Your answer should restate each line of the data below word for word.

Supplied material: Begin

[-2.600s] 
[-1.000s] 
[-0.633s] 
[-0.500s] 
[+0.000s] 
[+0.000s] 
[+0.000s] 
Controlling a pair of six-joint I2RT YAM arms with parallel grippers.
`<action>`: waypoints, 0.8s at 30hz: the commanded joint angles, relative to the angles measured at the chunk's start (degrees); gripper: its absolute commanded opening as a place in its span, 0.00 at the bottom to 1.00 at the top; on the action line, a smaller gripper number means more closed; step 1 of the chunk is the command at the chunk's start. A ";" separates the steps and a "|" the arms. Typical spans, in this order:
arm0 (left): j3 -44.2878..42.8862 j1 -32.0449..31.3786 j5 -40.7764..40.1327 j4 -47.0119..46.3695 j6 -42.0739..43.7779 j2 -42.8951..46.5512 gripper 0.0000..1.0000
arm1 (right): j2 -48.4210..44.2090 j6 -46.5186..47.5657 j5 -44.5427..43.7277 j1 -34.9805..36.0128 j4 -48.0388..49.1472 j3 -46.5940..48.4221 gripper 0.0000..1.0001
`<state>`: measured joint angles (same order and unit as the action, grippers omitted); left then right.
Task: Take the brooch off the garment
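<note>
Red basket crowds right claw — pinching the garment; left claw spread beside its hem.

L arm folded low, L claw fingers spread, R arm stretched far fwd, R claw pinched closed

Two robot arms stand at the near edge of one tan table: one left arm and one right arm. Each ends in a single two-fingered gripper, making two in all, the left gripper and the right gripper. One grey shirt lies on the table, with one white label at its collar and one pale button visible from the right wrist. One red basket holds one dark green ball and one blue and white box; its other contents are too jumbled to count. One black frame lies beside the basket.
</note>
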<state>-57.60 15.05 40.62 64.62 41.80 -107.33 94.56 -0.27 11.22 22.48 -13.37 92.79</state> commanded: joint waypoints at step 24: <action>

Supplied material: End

## Expected output
[-2.600s] 
[-1.000s] 
[-0.633s] 
[-0.500s] 
[+0.000s] 
[+0.000s] 
[+0.000s] 
Controlling a pair of six-joint I2RT YAM arms with parallel grippers.
`<action>`: waypoints, 0.8s at 30hz: the commanded joint angles, relative to the angles measured at the chunk's start (degrees); gripper: its absolute commanded opening as a place in its span, 0.00 at the bottom to 1.00 at the top; on the action line, a smaller gripper number means more closed; step 1 of the chunk is the command at the chunk's start. A ";" separates the steps and a "|" the arms. Typical spans, in this order:
arm0 (left): j3 -44.2878..42.8862 j1 -32.0449..31.3786 j5 -40.7764..40.1327 j4 -47.0119..46.3695 j6 -42.0739..43.7779 j2 -42.8951..46.5512 gripper 0.0000..1.0000
arm1 (right): j2 -48.4210..44.2090 j6 -46.5186..47.5657 j5 -44.5427..43.7277 j1 -34.9805..36.0128 j4 -48.0388..49.1472 j3 -46.5940..48.4221 gripper 0.0000..1.0001
`<state>`: measured joint angles (same order and unit as the action, grippers omitted); left then right.
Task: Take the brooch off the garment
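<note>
Red basket crowds right claw — pinching the garment; left claw spread beside its hem.

L arm folded low, L claw fingers spread, R arm stretched far fwd, R claw pinched closed

Two robot arms stand at the near edge of one tan table: one left arm and one right arm. Each ends in a single two-fingered gripper, making two in all, the left gripper and the right gripper. One grey shirt lies on the table, with one white label at its collar and one pale button visible from the right wrist. One red basket holds one dark green ball and one blue and white box; its other contents are too jumbled to count. One black frame lies beside the basket.
</note>
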<state>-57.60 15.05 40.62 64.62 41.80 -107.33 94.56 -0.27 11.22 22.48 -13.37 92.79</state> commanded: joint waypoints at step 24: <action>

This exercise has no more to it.